Report each line of the records below that uses the word "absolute".

- Available data:
※ ※ ※

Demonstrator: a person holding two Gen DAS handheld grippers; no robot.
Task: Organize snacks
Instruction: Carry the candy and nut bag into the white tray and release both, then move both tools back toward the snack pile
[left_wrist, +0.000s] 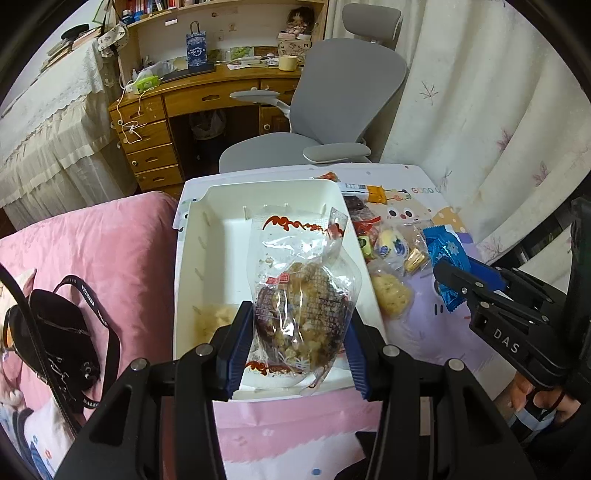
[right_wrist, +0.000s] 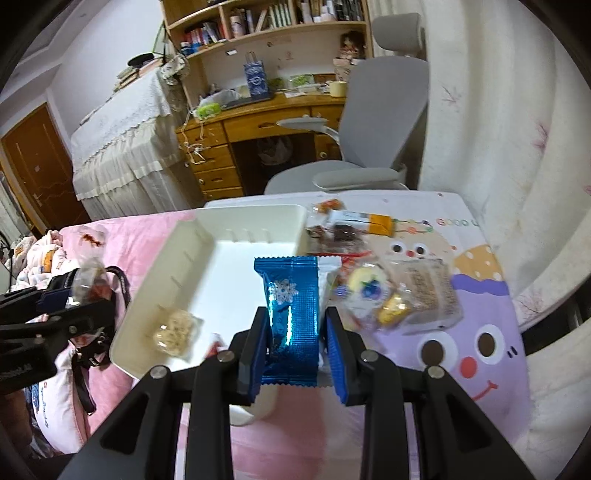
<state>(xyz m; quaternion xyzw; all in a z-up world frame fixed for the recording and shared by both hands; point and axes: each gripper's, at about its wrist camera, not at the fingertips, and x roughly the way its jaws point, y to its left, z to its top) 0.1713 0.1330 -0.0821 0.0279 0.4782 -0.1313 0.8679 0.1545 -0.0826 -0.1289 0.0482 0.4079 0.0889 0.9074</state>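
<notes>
My left gripper (left_wrist: 301, 332) is shut on a clear snack bag (left_wrist: 299, 295) with brown and beige pieces, held over the white bin (left_wrist: 207, 236). One pale wrapped snack (left_wrist: 214, 319) lies in the bin's near left corner. My right gripper (right_wrist: 297, 336) is shut on a blue foil snack pack (right_wrist: 293, 310) with a snowflake, held at the bin's right wall (right_wrist: 295, 225). The right gripper also shows in the left wrist view (left_wrist: 448, 275), beside the bin. The left gripper with its bag shows at the left of the right wrist view (right_wrist: 79, 291).
A pile of mixed snacks (right_wrist: 388, 295) lies on the cartoon-print mat (right_wrist: 480, 332) right of the bin. A black strapped bag (left_wrist: 66, 332) lies on the pink bedding (left_wrist: 122, 240) to the left. A grey office chair (left_wrist: 332, 110) and wooden desk (left_wrist: 207, 96) stand beyond.
</notes>
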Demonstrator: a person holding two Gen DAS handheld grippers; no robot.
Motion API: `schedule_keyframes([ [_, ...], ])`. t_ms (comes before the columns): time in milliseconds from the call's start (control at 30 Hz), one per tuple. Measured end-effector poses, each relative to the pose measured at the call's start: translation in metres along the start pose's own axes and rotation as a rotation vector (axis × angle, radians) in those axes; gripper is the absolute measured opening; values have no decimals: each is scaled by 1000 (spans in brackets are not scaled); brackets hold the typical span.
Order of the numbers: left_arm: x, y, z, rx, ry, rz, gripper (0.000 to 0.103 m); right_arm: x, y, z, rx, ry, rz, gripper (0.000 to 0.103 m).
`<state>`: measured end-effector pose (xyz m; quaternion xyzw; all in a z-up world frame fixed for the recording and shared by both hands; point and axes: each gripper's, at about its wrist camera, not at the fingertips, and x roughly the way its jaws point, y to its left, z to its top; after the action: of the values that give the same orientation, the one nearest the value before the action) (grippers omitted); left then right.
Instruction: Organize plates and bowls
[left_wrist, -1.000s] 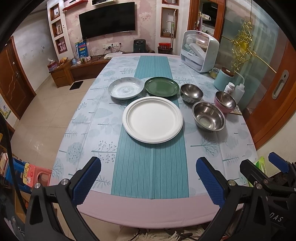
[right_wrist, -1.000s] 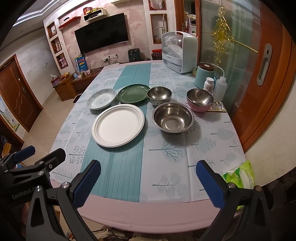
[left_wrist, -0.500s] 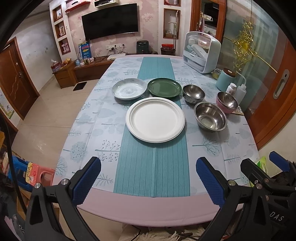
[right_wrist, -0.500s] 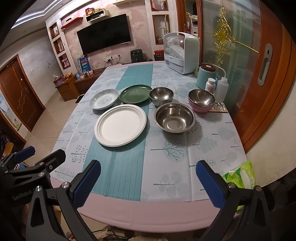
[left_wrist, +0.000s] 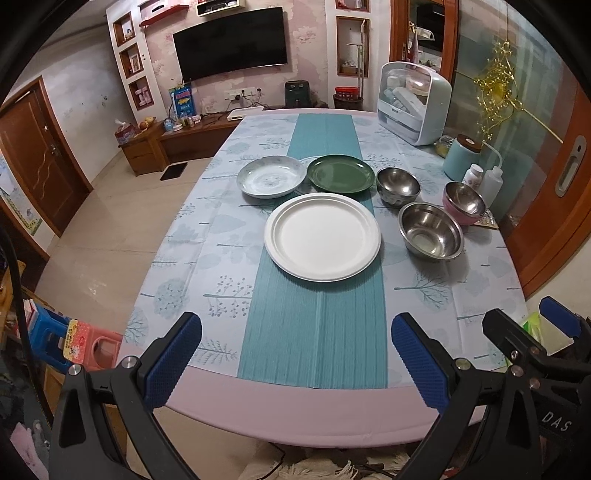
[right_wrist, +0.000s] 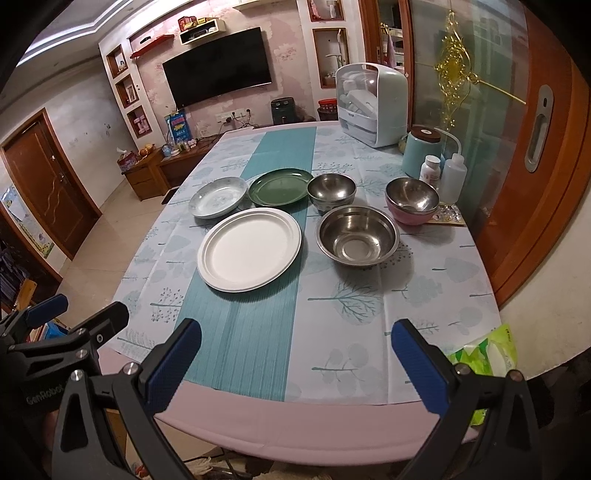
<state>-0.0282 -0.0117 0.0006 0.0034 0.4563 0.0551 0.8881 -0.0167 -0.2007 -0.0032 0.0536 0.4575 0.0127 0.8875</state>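
A large white plate lies on the teal runner, with a pale patterned plate and a green plate behind it. To its right stand a large steel bowl, a small steel bowl and a steel bowl nested in a pink bowl. The same dishes show in the right wrist view, white plate and large steel bowl nearest. My left gripper and right gripper are both open and empty, over the table's near edge.
A dish-drying cabinet, a teal canister and bottles stand at the table's right side. A green tissue pack lies past the right front corner. Plastic stools stand on the floor at left.
Both grippers have drifted slightly, so the dishes sit a little further right and higher in view. The jaws stay open and no dish has moved.
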Motion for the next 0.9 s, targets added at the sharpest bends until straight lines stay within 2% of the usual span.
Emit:
schedule_keyframes([
  [167, 7, 5, 7, 7, 3, 14, 102, 9, 4, 4, 3, 16, 10, 103],
  [500, 37, 14, 36, 59, -3, 20, 102, 39, 13, 24, 23, 30, -30, 103],
  [700, 73, 26, 66, 57, 11, -25, 102, 63, 18, 44, 57, 54, -45, 103],
  [900, 107, 33, 100, 91, -78, -63, 102, 91, 19, 63, 53, 39, -93, 103],
])
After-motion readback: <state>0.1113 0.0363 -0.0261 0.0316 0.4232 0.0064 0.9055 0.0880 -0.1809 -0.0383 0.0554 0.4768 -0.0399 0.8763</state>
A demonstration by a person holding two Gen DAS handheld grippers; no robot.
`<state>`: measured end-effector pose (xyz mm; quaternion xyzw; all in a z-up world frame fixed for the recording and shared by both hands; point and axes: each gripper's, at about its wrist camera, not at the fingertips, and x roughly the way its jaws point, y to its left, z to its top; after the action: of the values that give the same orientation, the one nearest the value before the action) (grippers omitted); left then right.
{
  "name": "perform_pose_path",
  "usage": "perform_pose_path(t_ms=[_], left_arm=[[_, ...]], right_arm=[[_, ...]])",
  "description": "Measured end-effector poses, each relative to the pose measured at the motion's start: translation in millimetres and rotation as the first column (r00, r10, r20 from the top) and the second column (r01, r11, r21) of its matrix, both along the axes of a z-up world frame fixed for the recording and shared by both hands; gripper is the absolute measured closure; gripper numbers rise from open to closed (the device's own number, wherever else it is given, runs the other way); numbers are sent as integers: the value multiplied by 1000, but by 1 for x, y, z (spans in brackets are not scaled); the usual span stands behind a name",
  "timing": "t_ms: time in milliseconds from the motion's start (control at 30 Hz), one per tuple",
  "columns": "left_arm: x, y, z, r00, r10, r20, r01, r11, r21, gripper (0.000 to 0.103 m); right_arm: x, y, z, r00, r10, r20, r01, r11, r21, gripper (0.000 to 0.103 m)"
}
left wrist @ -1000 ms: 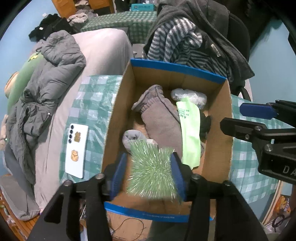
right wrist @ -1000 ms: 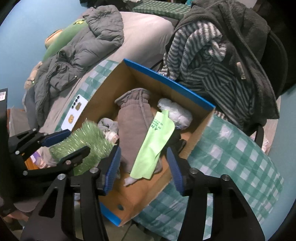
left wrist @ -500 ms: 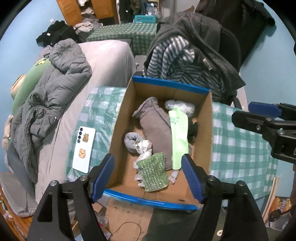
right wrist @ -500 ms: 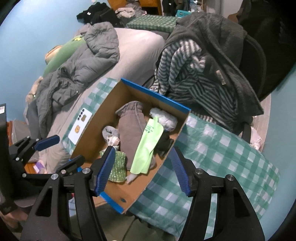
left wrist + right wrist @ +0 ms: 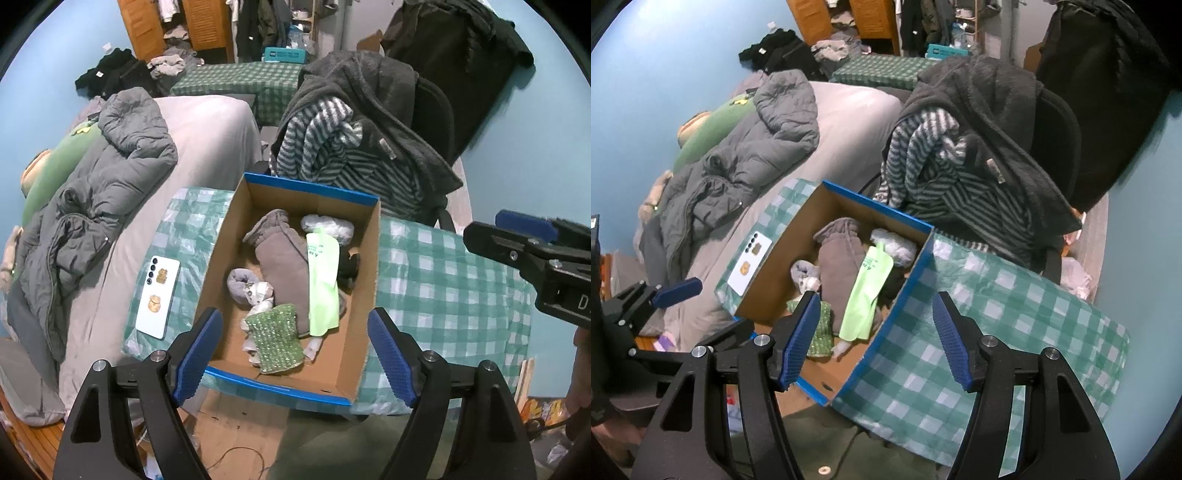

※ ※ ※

- Result of this task:
Motion API: `schedule_keyframes([ [_, ...], ])`. t_ms (comes before the columns): time in milliseconds from the call's start (control at 30 Hz), one per tuple. Measured end-effector poses, each relative to the pose measured at the call's start: translation in metres along the start pose's own axes and rotation as a rotation vector (axis × angle, radians) in those axes; gripper is the absolute measured opening; values have no decimals: each is scaled by 1000 (spans in brackets are not scaled); brackets hold the typical span.
  "description": "Measured end-effector poses, each relative to the pose measured at the motion's start: translation in millimetres and rotation as the first column (r00, r10, r20 from the top) and the second column (r01, r11, r21) of its matrix, both along the axes of a z-up world frame fixed for the recording and shared by both hands; gripper is the absolute measured closure; gripper numbers rise from open to closed (the device's own number, wherever else it is given, runs the other way); numbers are sent as integers: the value multiplied by 1000, but by 1 for x, y, z (spans in brackets are not scaled); the usual span stands behind a name",

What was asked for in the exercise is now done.